Now Adneris talks as much as anyone.

Seated with her class in a circle on the floor, she raises her hand, then carefully recites the 12 months in a quiet, tiny voice.

“Many of them are traumatized at first because of the language barrier,” said Tricoche, who drills the 10 Spanish-speaking students for an hour a day. “But since I speak their language I can act just like a friend.”

“The hardest thing with the ABC’s is that I thought this was a “Y,”‘ says 6-year-old Carlos Cruz, tracing a “U” on his desk top. “And this was a “U,”‘ he explains, tracing a “Y.”

“I still don’t know that,” he adds.

The ESOL elementary school program will take place in Westside and Brooksville Primary next year. But ESOL students from all over the district will be sent to the two schools by shuttle bus. Each class will have a teacher trained in ESOL techniques, which stress foreign-language teaching methods, and a full-time bilingual teaching aide, Blackburn said.

This year, elementary school children, who make up about half the ESOL students, are excused from their classrooms for one to four hours a day for English instruction with mostly Spanish-speaking teacher aides.

Middle school and high school students spend one hour a day in a special ESOL class, run by an English or foreign language teacher, where they are taught English, using such methods as flash cards and computers.

Students operate the computer not with a keyboard but by touching the screen, which activates a simple, illustrated story spoken by an electronic voice that will repeat words or phrases if the screen is touched again.

Foreign language teachers say the “touch-screen” computer lets slower students work on their own, and frees teachers to spend more time with others.

“A lot of times the kids have a good social vocabulary, but not an academic one,” said Springstead High School’s Sally Williams, who teaches a supplementary English course for ESOL students that stresses academic language.

The supplemental English class will be offered at each high school next year, Blackburn said.

Liba Hucko, who moved with her brother and parents from Czechoslovakia to Masaryktown in November, said she had studied English before, but couldn’t speak it.

“When I first came to school, I wasn’t talking any English,” said the 16-year-old, who still has a Czech accent but now speaks quickly and easily.

Hucko is enrolled in the ESOL class at Hernando High.

Although many middle and high school ESOL students speak English fluently, they are sometimes self-conscious about their accents, and how well they will blend in socially with other students.

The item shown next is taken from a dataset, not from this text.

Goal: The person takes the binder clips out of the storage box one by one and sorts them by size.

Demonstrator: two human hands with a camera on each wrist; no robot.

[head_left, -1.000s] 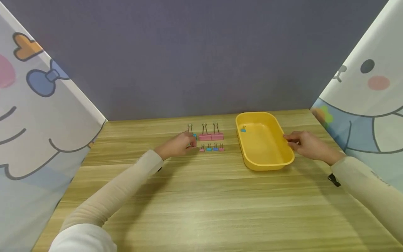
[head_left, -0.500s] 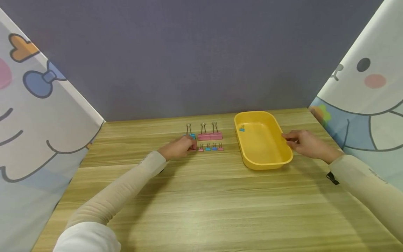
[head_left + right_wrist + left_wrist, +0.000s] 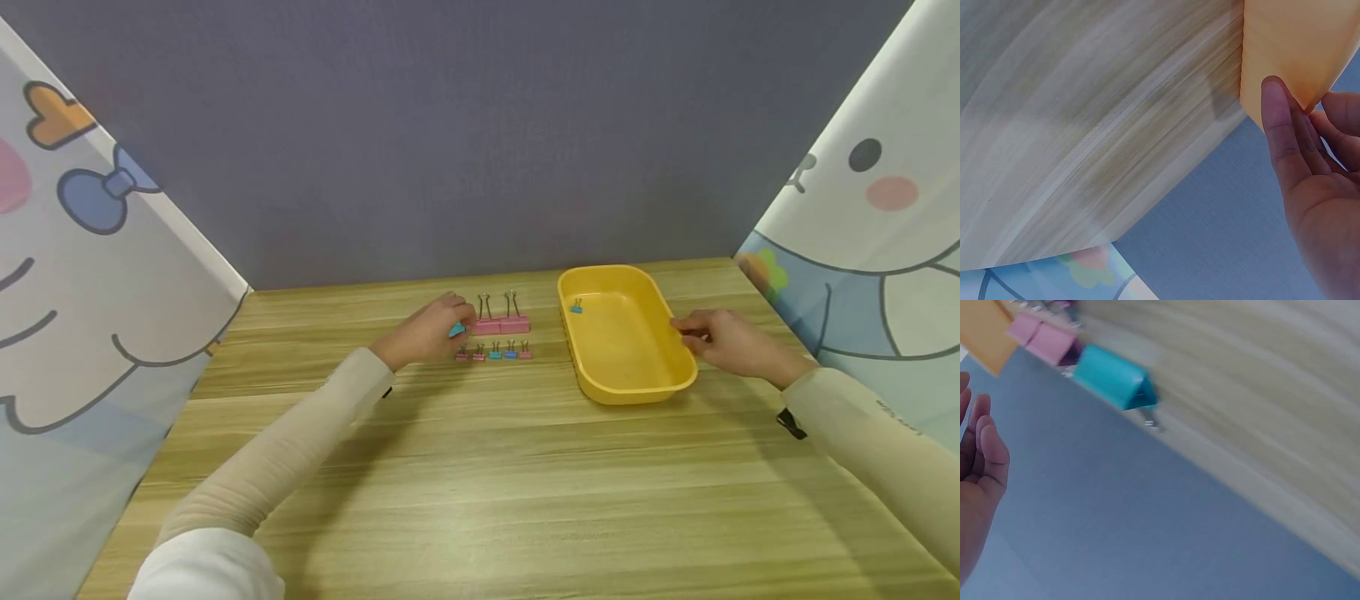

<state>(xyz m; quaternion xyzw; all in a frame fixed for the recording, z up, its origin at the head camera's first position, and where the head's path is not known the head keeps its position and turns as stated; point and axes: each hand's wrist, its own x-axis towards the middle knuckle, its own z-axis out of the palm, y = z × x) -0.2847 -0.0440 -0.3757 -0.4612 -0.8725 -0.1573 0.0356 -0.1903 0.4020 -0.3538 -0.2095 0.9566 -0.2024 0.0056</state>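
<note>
My left hand (image 3: 435, 329) hovers at the large blue binder clip (image 3: 457, 330), partly covering it in the head view. In the left wrist view the same blue clip (image 3: 1113, 378) sits on the table, apart from the loosely bent fingers. Beside it stand two large pink binder clips (image 3: 501, 325) with their wire handles up. Below them runs a row of several small binder clips (image 3: 495, 353) in pink, teal and blue. My right hand (image 3: 723, 340) pinches the right rim of the yellow tray (image 3: 637, 392) between thumb and fingers. Inside the tray lies one small blue clip (image 3: 577, 307).
The wood-grain table (image 3: 480, 483) backs onto a grey panel (image 3: 480, 142). Cartoon-printed sheets hang on the left (image 3: 112, 292) and right sides.
My left hand has moved from the left end of the small row up to the large blue clip. A small pink clip it held now stands at that row's end. The right hand keeps its grip.
</note>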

“I think you are not going to get any friends. I think they will say, “You speak Spanish. I’m not going to be your friend,”‘ recalled Springstead High School 10th-grader Reyheri Matos about his first impressions of school here.

But he says that never happened.

“I feel comfortable with my friends here,” he said.

Blackburn, whose father came from Spain, acknowledges that the ESOL program can be controversial.

“The quote I always hear is, “If these people chose to come to our country, then they should be responsible for learning English.”

But she said, “these people are here, whether by choice or not. ESOL will help turn them into productive citizens.”